The micro instance can DEFINITELY be a factor. AWS micro instances have very limited network bandwidth; AWS calls it "very low." So it is entirely possible that the bucket replication is failing because of poor/sporadic network performance. This can also affect forwarding, etc.

Spin up a small set of larger instances and see if the problem persists. In AWS, I use CentOS on either m1.medium or c3.large; these instances have "moderate" network performance. For production, you might want to choose a size that has even better network performance.

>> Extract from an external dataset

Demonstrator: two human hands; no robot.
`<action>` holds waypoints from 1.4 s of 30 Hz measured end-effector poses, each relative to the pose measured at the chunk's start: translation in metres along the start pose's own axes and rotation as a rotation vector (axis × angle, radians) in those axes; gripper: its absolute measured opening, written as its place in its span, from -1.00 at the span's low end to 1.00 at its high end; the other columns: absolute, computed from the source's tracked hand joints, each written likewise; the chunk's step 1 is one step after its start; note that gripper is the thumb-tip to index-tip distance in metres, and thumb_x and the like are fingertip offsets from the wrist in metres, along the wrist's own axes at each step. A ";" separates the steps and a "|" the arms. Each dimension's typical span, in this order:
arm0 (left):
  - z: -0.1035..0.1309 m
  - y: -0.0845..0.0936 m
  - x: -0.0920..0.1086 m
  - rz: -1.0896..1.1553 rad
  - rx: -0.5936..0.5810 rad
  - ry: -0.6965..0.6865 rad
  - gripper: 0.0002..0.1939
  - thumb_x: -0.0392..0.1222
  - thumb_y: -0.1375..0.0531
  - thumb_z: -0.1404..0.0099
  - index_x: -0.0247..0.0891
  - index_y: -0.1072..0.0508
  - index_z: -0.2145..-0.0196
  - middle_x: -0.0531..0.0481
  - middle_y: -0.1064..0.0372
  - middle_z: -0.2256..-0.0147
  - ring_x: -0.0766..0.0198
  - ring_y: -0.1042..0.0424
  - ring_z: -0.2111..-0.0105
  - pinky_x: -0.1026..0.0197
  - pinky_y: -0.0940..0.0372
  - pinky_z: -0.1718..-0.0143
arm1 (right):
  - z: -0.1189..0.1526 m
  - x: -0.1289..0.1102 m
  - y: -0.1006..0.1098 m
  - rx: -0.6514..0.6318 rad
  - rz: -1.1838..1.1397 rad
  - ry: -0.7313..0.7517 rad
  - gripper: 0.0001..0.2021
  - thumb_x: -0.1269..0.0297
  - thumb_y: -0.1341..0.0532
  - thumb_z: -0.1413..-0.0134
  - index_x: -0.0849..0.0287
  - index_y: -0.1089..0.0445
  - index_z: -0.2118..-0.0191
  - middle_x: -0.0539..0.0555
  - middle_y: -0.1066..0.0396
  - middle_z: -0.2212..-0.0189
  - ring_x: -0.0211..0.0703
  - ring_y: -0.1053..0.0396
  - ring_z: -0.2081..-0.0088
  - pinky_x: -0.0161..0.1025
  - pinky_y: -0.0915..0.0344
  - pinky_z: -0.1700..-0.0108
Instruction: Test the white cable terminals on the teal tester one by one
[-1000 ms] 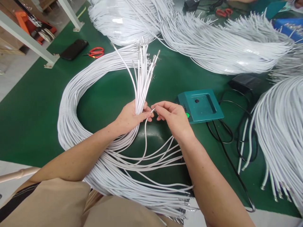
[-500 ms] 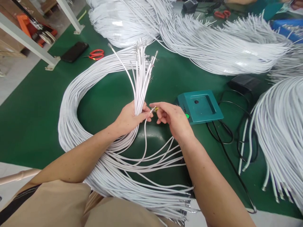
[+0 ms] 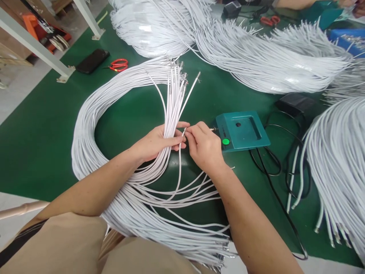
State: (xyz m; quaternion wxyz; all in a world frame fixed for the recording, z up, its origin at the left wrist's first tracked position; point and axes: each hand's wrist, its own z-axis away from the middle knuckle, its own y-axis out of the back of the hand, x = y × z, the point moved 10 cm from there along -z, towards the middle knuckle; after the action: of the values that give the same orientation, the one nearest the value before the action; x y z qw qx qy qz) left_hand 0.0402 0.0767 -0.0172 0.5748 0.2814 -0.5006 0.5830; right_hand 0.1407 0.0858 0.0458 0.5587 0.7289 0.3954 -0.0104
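Observation:
My left hand (image 3: 156, 144) is closed around a bundle of white cables (image 3: 173, 108), whose stripped ends fan out above it. Between that thumb and fingers, a single white cable (image 3: 180, 160) stands apart from the bundle, its end pointing up to the right. My right hand (image 3: 205, 146) pinches the tip of this cable with thumb and forefinger; the tip itself is mostly covered. Just beyond the right hand sits a teal device (image 3: 243, 131) with a lit green button and a thin metal shaft on its left side. A large coil of white cables (image 3: 85, 133) lies beneath my forearms.
Red-handled snips (image 3: 119, 65) and a black phone (image 3: 92, 61) lie at the back left. More white cable piles (image 3: 273, 61) fill the back and the right side (image 3: 339, 152). A black power cord (image 3: 273, 194) runs from the device. A blue bin (image 3: 348, 40) stands at far right.
My right hand's fingers have closed onto the end of the single cable, where yellow strands showed before. The bundle's upper ends have shifted slightly right and down.

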 end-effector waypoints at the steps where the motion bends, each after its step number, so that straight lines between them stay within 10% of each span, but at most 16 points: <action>1: -0.001 0.001 0.000 -0.001 0.011 -0.003 -0.54 -0.26 -0.32 -0.10 -0.25 -0.42 0.01 0.08 -0.36 0.42 0.36 -0.45 0.41 0.29 -0.32 0.36 | 0.000 -0.006 0.000 -0.008 0.108 0.060 -0.66 0.32 0.06 -0.28 0.20 -0.40 0.40 0.12 -0.36 0.41 -0.19 -0.27 0.40 -0.23 -0.16 0.33; 9: -0.007 0.017 0.003 -0.193 0.121 -0.079 -0.57 -0.25 -0.30 -0.12 -0.29 -0.37 0.04 -0.04 -0.47 0.35 0.25 -0.53 0.37 0.27 -0.31 0.39 | -0.007 0.011 0.012 -0.045 0.417 0.112 -0.74 0.43 0.02 -0.23 0.22 -0.42 0.19 0.15 -0.49 0.26 -0.02 -0.31 0.15 0.03 0.04 -0.20; 14: -0.007 0.015 0.006 -0.333 0.144 -0.084 -0.61 -0.24 -0.26 -0.16 -0.29 -0.35 0.04 -0.06 -0.49 0.34 0.22 -0.54 0.36 0.27 -0.33 0.39 | -0.008 0.021 0.002 -0.194 0.370 0.101 -0.83 0.45 -0.06 -0.14 0.22 -0.41 0.26 0.10 -0.49 0.37 -0.05 -0.32 0.22 0.00 0.03 -0.20; 29: -0.015 0.016 -0.009 -0.317 0.236 0.000 -0.57 -0.34 -0.29 -0.07 -0.38 -0.39 0.07 -0.06 -0.51 0.41 0.19 -0.56 0.40 0.27 -0.41 0.40 | -0.011 0.020 0.006 -0.108 0.424 0.119 -0.80 0.52 -0.07 -0.08 0.15 -0.37 0.45 0.05 -0.36 0.58 -0.06 -0.18 0.33 -0.07 -0.16 0.03; 37: -0.015 0.016 -0.011 -0.257 0.194 0.020 -0.57 -0.30 -0.32 -0.07 -0.41 -0.42 0.07 -0.16 -0.53 0.35 0.14 -0.56 0.36 0.20 -0.44 0.34 | -0.002 0.052 0.043 0.096 0.549 -0.148 -0.65 0.24 -0.02 -0.26 0.23 -0.30 -0.08 0.31 -0.24 -0.17 0.22 -0.07 -0.22 0.38 0.26 -0.23; 42: -0.011 0.025 -0.006 -0.224 0.188 -0.009 -0.56 -0.24 -0.34 -0.08 -0.38 -0.41 0.07 -0.14 -0.51 0.34 0.15 -0.56 0.35 0.20 -0.41 0.34 | -0.002 0.057 0.046 0.108 0.518 -0.159 -0.63 0.25 -0.03 -0.26 0.25 -0.28 -0.11 0.32 -0.23 -0.17 0.22 -0.08 -0.23 0.34 0.20 -0.23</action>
State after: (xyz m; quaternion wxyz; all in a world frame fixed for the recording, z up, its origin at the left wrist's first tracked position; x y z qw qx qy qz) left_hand 0.0200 0.0885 -0.0333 0.6050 0.3906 -0.4118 0.5584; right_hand 0.2059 0.1168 0.0576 0.5326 0.8313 0.1496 0.0544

Even for testing, AWS micro instances are not sufficient IMO.

0 Karma

transtrophe
Communicator

I increased the size of all the indexers (8 in my index cluster using repFactor = 5) and all of the search-head members of my search-head cluster (3 in my shc using searchFactor = 3) from ti.micro to m3.medium. No change - still getting those dreaded:

Search peer ip-172-31-20-173 has the following message: Too many streaming errors to target=172.31.20.120:9998. Not rolling hot buckets on further errors to this target. (This condition might exist with other targets too. Please check the logs)

Also changed the pass4SymmKey in each server.conf on all 8 indexers and the search-head members. I even did this by leaving the index cluster master with the previous value for pass4SymmKey to make sure that the indexers all got changed correctly. Leaving the master with the previous pass4SymmKey value resulted in the cluster not forming. After verifying that the cluster didn't form, I then made the change of the cluster master's pass4SymmKey to the values on each of the 8 indexers and the cluster then formed. This was the only way I could think of to verify that the pass4SymmKey was fully synchronized across the index cluster.

Really not sure where to take this now. I can certainly provide any splunkd.log records (or any other log) that anyone might suggest (either on on indexer and/or on a search-head member.

0 Karma

transtrophe
Communicator

On the search head cluster, when I run SOS from any member, I get the following info message when I execute the search of resource utilization of any monitored resource -

search index=sos sourcetype="ps" host="ip-172-31-23-108" | multikv | eval type=case(like(ARGS, "%search%"),"searches",like(ARGS, "%root.py_%start%") OR like(COMMAND, "%splunkweb%") OR (like(COMMAND,"%python%") AND like(ARGS,"%appserver%")), "Splunk Web",like(ARGS,"%-p_%start%") OR (like(COMMAND,"%splunkd%") AND like(ARGS, "service")),"splunkd server") | eval RSZ_MB=RSZ_KB/1024 | eval VSZ_MB=VSZ_KB/1024 | bin _time span=5s | stats first(pctCPU) AS pctCPU, first(RSZ_MB) AS RSZ_MB, first(VSZ_MB) AS VSZ_MB first(type) AS type by PID _time | stats sum(pctCPU) AS pctCPU, sum(RSZ_MB) AS RSZ_MB, sum(VSZ_MB) AS VSZ_MB by type, _time | bin _time span=4h | sistats avg(pctCPU), median(pctCPU), median(RSZ_MB), median(VSZ_MB) by type, _time
over the time range: (earliest indexed event) – 1/1/01 12:00:00.000 AM
did not return any data. Possible solutions are to: relax the primary search criteria
widen the time range of the search
check that the default search indexes for your account include the desired indexes
The following messages were returned by the search subsystem: WARN: Search filters specified using splunk_server/splunk_server_group do not match any search peer.

Search filters specified using splunk_server/splunk_server_group do not match any search peer.